Politkowska zajmowała się sprawami Czeczenii, pisząc o nadużyciach i przestępstwach, popełnianych przez dowódców armii rosyjskiej podczas wojny w tym kraju. Słynęła z bezkompromisowej walki z korupcją. Była otwartą krytyczką Putina. Została zastrzelona w październiku 2006 roku, w windzie bloku w Moskwie, gdzie mieszkała.
"Motywów było mnóstwo"
"W 2003 roku po ciężkiej i tajemniczej chorobie zmarł także Jurij Szczekoczikin, zastępca redaktora naczelnego 'Nowoj Gaziety'. Koledzy uważają, że on również został otruty. Motywów było mnóstwo. Szczekoczikin prowadził śledztwo w sprawie przemytu, którym mogli parać się funkcjonariusze rosyjskiej Federalnej Służby Bezpieczeństwa. Zajmował się także tematyką związaną z wymianą jeńców i zakładników w czasie drugiej wojny czeczeńskiej" – przypomniał portal Znak.
Dacze, jachty, drogie zegarki
Aleksiej Nawalny jest znanym rosyjskim opozycjonistą i zagorzałym krytykiem Kremla. To dzięki niemu opinia publiczna w Rosji dowiadywała się o luksusowych nieruchomościach, w których mieszkają urzędnicy wysokiej rangi. To Fundacja Walki z Korupcją Nawalnego kilka lat temu ustaliła, że ówczesny premier Dmitrij Miedwiediew korzystał z luksusowej posiadłości, położonej przy brzegu Wołgi. Opozycjonista twierdził, że za rezydencję premiera zapłacili potentaci z holdingu gazowego Novatek. Oficjalnie pieniądze te miały być przeznaczone na cele dobroczynne.

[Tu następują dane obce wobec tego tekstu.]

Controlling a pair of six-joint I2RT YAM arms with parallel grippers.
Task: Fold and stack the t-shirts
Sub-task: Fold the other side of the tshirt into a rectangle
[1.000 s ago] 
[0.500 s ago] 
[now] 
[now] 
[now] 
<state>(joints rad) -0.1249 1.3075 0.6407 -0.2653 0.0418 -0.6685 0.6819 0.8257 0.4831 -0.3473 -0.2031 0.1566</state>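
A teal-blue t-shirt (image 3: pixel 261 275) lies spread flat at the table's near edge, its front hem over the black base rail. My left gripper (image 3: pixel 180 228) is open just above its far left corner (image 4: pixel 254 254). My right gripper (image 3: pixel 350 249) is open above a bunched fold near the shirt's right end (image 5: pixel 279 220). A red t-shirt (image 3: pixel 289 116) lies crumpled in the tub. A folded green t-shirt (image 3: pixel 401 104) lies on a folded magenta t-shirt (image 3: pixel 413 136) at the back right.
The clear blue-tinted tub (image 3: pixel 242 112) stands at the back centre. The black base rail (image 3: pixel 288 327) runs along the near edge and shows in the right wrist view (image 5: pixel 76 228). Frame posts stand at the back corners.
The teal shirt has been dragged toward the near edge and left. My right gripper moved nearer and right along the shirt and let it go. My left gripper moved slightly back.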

Nawalny informował również o tym, że z luksusów lubi korzystać rzecznik Kremla Dmitrij Pieskow, który po ślubie ze znaną łyżwiarką Tatianą Nawką w sierpniu 2015 roku miał spędzać miesiąc miodowy na najdroższym jachcie świata, "Maltese Falcon". Opozycjonista relacjonował, że "urzędnik państwowy Dmitrij Pieskow, który ani chwili nie przepracował w sferze biznesu, nosi zegarek za 38 milionów rubli" (według ówczesnego kursu ponad 2,3 mln zł).
Policja wielokrotnie dokonywała masowych rewizji w lokalnych biurach Nawalnego, a także w mieszkaniach jego współpracowników w związku ze śledztwami dotyczącym działalności Fundacji Walki z Korupcją, którą prowadzili. Opozycjonista, któremu udawało się wyprowadzić na ulice Moskwy i innych miast w Rosji tysiące ludzi demonstrujących przeciwko korupcji, wielokrotnie trafiał też do aresztu. Ciążyły na nim również zarzuty rzekomej defraudacji na szkodę państwowej spółki Kirowles, przez co nie mógł startować w wyborach prezydenckich w 2018 roku.
W lipcu zeszłego roku Nawalny trafił do szpitala w Moskwie z objawami ostrej reakcji alergicznej. Przewieziono go do szpitala z aresztu, gdzie odbywał karę administracyjną. Również wówczas współpracownicy opozycjonisty nie wykluczali, że mógł zostać otruty.